*Your task:* Look for the word "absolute" in the data below, and copy every line that holds it.

-- Information shown follows --

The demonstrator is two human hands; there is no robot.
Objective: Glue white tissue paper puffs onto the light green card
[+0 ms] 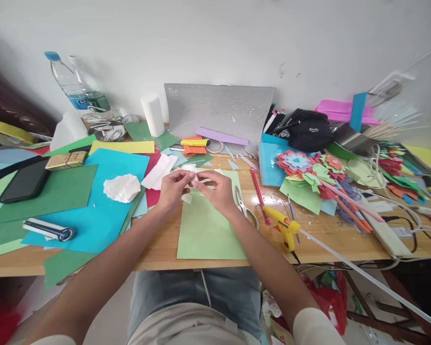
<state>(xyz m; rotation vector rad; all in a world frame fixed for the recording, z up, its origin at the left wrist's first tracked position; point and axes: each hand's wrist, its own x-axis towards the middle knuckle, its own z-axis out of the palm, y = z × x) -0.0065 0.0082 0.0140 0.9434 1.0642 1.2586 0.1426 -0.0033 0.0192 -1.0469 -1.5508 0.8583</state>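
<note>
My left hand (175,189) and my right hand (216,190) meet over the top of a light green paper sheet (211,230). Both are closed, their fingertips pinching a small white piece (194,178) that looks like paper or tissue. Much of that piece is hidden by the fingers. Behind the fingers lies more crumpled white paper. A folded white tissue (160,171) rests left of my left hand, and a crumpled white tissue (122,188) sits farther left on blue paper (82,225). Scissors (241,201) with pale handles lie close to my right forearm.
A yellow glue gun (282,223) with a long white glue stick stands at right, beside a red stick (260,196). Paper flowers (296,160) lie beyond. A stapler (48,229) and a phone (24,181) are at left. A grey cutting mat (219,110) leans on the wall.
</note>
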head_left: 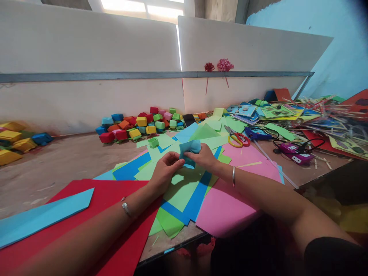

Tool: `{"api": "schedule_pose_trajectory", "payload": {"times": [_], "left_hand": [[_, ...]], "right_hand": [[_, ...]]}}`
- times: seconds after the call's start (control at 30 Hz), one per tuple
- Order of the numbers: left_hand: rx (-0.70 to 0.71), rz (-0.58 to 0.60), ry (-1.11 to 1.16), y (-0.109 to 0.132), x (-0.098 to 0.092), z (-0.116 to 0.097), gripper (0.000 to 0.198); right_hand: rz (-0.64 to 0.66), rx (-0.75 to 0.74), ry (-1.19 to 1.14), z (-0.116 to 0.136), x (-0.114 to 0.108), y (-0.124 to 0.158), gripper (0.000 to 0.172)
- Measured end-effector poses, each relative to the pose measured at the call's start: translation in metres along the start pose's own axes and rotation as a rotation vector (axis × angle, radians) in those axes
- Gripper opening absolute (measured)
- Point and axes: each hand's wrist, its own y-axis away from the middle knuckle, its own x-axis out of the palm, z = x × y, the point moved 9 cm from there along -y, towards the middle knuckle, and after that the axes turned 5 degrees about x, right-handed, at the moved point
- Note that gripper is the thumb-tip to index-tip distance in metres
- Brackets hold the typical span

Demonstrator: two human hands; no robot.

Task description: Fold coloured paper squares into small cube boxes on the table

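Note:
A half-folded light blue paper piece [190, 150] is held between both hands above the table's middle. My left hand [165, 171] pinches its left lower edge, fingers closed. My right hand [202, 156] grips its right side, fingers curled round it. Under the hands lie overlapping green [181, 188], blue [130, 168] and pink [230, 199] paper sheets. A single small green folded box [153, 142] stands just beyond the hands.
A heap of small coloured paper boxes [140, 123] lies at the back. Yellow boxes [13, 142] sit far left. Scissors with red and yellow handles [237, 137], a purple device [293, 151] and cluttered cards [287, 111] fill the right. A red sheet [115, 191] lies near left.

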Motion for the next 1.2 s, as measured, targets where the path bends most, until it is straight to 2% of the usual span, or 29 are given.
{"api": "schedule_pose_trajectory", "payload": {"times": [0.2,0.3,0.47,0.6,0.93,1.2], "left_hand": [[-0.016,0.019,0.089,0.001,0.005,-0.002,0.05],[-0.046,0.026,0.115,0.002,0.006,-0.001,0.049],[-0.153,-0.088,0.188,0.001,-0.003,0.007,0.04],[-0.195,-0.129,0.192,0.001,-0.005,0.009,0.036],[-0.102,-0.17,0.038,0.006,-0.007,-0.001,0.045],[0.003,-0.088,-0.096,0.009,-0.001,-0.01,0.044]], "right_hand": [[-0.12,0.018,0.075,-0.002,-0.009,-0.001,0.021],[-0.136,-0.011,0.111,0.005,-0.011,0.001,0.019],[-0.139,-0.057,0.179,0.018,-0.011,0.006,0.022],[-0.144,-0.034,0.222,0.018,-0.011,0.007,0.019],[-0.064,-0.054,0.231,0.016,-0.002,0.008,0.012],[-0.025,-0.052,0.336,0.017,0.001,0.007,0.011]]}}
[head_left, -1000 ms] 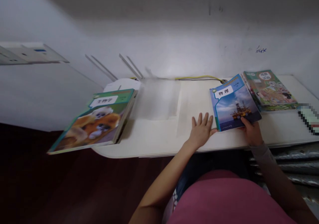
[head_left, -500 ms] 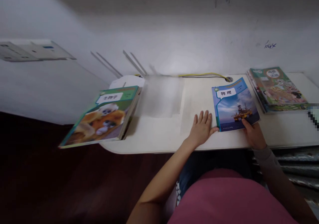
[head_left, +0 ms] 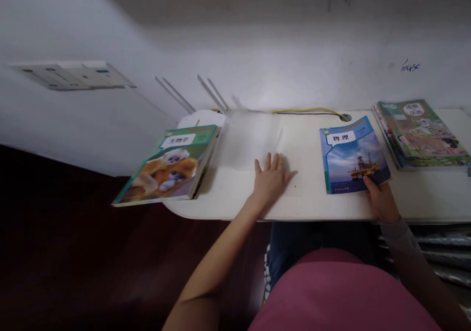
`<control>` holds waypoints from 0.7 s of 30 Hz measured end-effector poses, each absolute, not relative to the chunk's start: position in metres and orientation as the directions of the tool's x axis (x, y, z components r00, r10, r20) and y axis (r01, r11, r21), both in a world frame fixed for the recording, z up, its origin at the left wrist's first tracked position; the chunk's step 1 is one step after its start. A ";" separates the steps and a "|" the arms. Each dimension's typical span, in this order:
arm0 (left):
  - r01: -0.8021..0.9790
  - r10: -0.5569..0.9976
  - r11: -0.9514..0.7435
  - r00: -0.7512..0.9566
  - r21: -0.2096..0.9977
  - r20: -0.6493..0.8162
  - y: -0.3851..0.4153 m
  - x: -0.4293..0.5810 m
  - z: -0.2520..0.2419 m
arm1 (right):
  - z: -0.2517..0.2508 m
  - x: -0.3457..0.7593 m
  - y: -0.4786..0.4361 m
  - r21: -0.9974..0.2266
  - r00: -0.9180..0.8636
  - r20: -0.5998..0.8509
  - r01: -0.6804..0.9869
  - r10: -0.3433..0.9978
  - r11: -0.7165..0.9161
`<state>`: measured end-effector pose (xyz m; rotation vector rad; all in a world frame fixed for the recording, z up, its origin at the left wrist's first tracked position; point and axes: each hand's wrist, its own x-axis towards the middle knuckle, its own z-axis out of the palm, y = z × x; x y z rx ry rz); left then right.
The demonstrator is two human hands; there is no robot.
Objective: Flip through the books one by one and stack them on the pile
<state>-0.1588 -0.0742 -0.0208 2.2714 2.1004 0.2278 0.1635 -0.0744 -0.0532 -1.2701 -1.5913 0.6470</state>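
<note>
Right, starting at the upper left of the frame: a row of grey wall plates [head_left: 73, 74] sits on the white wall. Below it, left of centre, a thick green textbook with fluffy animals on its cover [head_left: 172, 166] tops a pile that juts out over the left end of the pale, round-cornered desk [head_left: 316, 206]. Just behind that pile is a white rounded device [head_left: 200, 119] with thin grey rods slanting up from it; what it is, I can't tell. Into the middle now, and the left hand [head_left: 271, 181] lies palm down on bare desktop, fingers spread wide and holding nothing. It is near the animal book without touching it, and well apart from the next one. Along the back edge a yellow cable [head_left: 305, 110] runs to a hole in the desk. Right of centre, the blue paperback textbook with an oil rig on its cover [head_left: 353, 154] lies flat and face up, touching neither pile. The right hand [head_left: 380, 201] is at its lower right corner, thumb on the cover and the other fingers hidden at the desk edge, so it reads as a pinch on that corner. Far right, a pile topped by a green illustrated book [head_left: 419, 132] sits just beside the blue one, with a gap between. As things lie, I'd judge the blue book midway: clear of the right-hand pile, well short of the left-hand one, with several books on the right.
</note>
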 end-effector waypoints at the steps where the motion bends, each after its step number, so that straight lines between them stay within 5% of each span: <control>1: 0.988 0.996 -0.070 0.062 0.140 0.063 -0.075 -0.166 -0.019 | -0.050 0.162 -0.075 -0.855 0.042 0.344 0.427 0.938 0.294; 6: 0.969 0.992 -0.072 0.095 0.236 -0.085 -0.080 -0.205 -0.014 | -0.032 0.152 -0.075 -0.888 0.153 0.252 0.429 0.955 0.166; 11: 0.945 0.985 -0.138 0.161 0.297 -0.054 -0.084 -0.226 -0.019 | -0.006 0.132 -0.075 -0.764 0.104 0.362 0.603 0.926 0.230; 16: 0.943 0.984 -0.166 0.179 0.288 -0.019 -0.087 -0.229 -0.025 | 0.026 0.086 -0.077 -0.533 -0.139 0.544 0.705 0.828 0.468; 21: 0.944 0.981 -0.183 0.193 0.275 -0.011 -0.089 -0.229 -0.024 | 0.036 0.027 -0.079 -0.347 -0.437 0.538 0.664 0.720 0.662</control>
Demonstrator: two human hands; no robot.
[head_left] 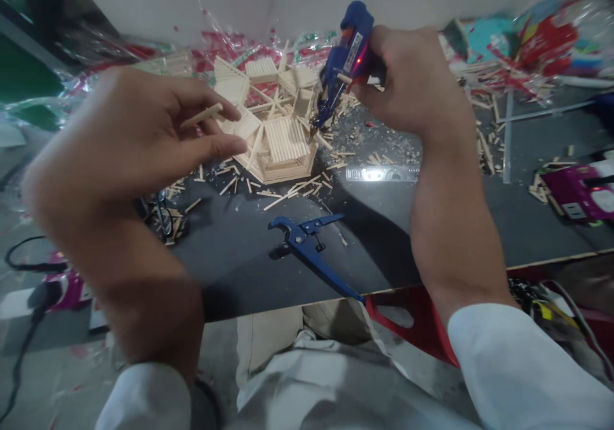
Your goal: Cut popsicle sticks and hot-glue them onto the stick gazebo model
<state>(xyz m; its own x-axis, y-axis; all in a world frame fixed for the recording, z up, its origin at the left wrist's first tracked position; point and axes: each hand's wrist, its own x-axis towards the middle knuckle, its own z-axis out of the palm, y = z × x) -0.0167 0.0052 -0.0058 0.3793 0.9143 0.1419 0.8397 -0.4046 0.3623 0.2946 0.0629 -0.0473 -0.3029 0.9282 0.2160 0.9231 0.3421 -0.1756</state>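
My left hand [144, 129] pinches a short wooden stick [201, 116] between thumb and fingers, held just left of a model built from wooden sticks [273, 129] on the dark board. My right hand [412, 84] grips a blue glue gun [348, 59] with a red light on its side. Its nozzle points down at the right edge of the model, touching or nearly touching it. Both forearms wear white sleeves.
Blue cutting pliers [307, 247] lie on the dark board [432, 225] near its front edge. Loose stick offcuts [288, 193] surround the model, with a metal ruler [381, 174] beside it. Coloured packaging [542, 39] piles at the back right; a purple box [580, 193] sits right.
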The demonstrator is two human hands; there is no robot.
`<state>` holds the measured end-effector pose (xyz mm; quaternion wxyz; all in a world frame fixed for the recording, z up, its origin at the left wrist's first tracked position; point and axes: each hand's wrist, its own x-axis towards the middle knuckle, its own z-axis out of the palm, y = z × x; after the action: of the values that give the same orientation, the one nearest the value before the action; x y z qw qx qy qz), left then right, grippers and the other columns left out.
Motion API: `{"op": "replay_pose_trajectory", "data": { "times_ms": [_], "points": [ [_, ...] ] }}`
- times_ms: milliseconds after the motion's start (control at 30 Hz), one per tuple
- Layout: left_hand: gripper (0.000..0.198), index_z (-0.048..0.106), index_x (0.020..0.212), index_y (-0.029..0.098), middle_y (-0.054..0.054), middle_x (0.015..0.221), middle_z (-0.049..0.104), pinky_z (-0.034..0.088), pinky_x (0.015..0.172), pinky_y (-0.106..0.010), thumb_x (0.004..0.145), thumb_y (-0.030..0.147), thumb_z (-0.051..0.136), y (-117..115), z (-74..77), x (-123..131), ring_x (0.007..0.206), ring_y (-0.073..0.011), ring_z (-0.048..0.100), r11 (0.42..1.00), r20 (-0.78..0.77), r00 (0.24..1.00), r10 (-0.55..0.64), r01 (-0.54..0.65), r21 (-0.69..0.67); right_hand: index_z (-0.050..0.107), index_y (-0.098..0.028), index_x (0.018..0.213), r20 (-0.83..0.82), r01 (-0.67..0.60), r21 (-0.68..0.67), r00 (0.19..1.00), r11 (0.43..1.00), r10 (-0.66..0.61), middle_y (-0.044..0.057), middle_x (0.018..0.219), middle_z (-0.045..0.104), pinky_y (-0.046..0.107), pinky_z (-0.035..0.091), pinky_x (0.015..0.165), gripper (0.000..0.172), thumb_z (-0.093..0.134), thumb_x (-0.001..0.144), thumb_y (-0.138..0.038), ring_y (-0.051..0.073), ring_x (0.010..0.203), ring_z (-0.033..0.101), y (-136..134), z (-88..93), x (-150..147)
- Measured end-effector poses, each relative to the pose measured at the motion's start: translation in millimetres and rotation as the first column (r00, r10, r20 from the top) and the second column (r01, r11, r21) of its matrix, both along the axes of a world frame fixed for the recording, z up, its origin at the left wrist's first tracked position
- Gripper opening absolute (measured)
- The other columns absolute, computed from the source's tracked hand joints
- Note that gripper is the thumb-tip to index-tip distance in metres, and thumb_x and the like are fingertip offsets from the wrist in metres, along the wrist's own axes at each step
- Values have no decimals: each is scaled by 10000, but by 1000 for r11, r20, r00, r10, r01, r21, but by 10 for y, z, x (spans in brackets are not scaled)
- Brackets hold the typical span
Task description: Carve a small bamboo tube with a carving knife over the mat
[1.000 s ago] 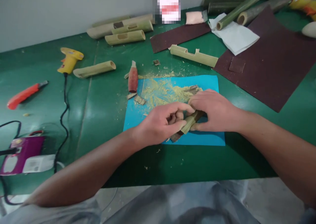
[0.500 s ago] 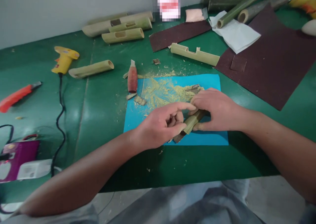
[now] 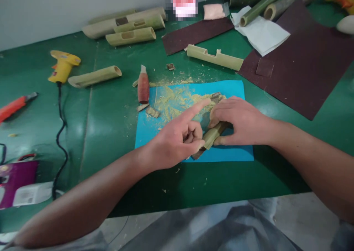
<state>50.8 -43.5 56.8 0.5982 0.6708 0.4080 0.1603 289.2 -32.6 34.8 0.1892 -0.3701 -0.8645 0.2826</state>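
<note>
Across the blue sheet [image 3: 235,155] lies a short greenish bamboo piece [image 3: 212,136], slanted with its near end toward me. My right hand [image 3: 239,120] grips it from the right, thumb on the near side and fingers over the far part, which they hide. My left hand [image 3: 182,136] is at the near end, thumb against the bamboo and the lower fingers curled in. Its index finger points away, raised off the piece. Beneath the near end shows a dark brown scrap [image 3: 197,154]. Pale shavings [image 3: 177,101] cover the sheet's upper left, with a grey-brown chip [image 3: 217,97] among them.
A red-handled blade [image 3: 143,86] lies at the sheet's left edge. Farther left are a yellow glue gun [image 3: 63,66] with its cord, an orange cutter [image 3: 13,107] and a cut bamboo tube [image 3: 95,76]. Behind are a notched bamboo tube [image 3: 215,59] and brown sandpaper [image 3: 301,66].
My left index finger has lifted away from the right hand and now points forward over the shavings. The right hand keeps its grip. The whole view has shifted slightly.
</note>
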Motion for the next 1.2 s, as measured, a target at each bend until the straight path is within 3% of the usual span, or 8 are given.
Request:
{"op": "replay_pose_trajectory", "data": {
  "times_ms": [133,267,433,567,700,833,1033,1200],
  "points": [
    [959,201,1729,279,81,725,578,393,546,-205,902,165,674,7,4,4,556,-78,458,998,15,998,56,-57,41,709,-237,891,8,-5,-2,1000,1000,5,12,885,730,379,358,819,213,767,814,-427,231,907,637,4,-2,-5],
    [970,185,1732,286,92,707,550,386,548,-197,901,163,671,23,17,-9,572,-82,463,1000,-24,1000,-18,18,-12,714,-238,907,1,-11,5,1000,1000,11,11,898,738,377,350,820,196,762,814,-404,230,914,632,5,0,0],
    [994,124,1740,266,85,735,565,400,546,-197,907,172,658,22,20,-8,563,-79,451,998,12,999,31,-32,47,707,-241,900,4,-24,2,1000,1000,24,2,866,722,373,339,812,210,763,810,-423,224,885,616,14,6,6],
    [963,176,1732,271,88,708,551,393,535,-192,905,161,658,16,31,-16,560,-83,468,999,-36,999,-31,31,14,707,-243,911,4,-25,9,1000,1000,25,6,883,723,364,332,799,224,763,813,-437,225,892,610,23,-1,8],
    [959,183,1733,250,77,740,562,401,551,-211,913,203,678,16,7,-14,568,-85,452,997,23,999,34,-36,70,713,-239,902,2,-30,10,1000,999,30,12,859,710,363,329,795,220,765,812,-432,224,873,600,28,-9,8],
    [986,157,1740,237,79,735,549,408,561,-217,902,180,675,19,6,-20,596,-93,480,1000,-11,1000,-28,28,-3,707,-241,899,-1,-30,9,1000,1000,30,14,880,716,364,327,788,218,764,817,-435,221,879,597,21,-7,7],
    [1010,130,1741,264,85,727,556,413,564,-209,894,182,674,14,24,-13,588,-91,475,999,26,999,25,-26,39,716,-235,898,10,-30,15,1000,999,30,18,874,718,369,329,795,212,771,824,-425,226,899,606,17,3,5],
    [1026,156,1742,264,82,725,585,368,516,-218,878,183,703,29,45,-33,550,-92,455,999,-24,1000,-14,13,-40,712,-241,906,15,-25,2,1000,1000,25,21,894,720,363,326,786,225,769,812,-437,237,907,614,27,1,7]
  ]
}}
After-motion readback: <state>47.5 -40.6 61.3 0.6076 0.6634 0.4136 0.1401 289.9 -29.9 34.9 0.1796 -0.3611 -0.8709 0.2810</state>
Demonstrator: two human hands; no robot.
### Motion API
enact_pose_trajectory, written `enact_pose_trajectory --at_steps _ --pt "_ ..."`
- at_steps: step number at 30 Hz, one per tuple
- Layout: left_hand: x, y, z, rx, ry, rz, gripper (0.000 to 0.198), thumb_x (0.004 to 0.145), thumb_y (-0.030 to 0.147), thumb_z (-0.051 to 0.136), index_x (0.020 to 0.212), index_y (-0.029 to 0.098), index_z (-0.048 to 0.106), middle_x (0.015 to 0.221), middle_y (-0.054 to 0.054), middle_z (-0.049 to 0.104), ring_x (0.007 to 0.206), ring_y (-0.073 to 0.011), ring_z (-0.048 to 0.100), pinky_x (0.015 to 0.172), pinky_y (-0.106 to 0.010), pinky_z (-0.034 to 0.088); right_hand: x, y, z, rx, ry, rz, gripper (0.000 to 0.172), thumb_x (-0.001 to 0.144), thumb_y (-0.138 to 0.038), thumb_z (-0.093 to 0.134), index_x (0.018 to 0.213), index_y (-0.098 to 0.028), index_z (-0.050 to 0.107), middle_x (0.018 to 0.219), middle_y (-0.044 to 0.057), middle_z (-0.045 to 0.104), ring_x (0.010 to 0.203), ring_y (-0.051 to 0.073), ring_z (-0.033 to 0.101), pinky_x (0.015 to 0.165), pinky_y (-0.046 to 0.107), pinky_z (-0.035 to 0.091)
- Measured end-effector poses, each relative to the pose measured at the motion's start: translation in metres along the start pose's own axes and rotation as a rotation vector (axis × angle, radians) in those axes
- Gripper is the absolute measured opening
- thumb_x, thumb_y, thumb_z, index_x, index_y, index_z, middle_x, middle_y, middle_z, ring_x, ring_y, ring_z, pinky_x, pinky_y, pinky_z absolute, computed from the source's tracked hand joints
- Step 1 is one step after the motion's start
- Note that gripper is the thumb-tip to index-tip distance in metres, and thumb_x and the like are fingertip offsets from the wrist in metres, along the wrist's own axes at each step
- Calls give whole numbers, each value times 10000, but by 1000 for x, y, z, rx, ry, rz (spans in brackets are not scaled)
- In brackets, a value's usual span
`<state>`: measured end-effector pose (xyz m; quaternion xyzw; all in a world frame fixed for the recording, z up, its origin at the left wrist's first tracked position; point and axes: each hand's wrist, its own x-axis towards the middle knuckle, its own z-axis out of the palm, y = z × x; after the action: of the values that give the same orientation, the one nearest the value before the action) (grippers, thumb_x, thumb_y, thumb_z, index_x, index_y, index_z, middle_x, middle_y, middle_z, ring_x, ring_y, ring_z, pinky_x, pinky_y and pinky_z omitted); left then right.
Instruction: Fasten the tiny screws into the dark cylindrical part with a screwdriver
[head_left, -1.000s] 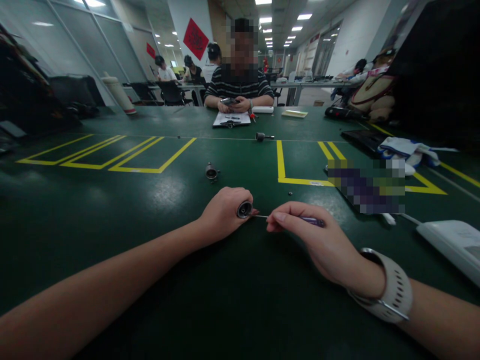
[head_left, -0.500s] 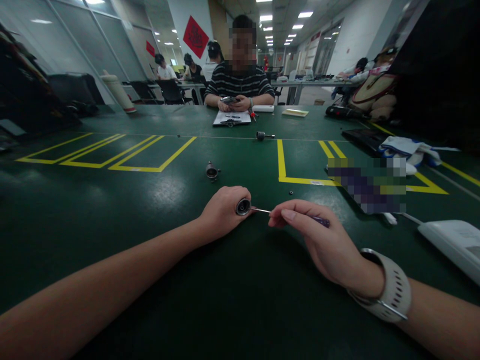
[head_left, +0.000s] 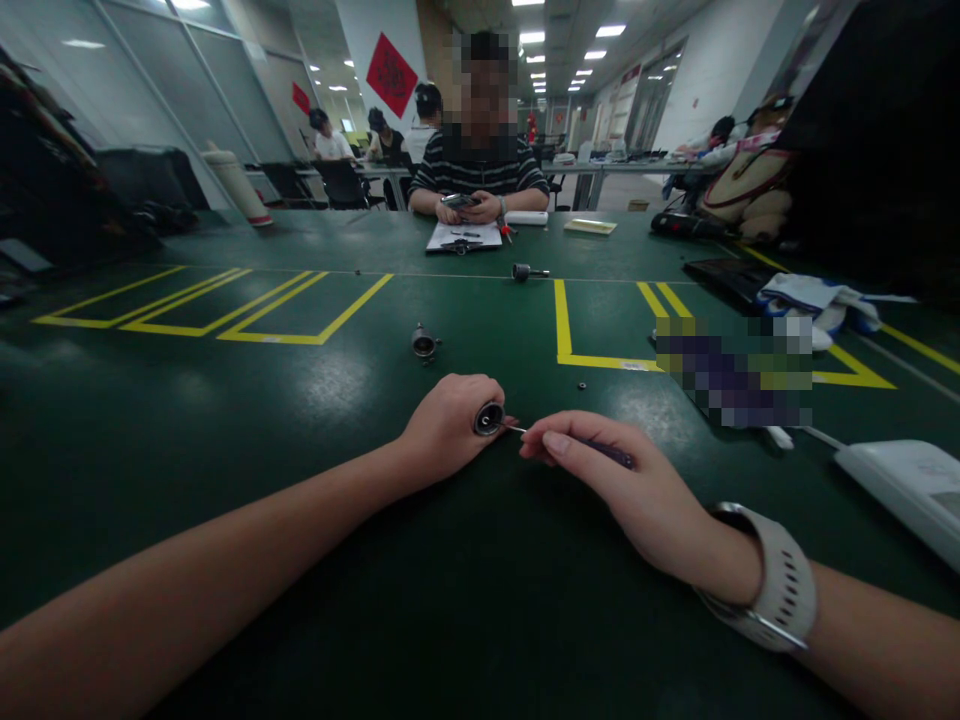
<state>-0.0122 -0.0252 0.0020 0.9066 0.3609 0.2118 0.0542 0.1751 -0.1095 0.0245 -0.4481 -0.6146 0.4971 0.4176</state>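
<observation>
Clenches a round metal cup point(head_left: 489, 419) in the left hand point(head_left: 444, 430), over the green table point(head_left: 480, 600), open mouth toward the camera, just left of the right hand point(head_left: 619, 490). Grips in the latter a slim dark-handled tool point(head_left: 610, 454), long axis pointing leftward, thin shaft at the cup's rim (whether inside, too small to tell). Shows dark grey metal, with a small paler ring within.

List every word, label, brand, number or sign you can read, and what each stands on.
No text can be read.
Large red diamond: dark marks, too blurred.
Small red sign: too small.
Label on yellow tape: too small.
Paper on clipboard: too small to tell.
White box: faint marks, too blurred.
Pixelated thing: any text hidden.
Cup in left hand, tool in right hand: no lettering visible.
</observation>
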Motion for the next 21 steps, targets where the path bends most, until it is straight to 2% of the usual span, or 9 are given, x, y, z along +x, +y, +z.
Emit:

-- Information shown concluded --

*Your response:*
- Gripper opening absolute (measured)
`<control>` holds waypoints from 0.7 s of 30 Hz measured end-effector poses, each absolute, not relative to the chunk's start: position in metres and orientation as the directions of the tool's x axis (x, y, z components r00, r10, r20) and y axis (r01, r11, r21), both in a world frame fixed for the recording, z up, its origin at the left wrist's first tracked position; the chunk's step 1 is one step after its start. A ";" separates the steps and a "|" the arms. Each dimension's typical span, in this order:
- Gripper opening absolute (measured)
- The other columns absolute, computed from the source's tracked hand joints
- Gripper is the absolute measured opening
- thumb_x, thumb_y, thumb_z, index_x, index_y, index_z, middle_x, middle_y, middle_z, ring_x, ring_y, ring_z, pinky_x, pinky_y, pinky_z absolute, computed from the source's tracked hand joints

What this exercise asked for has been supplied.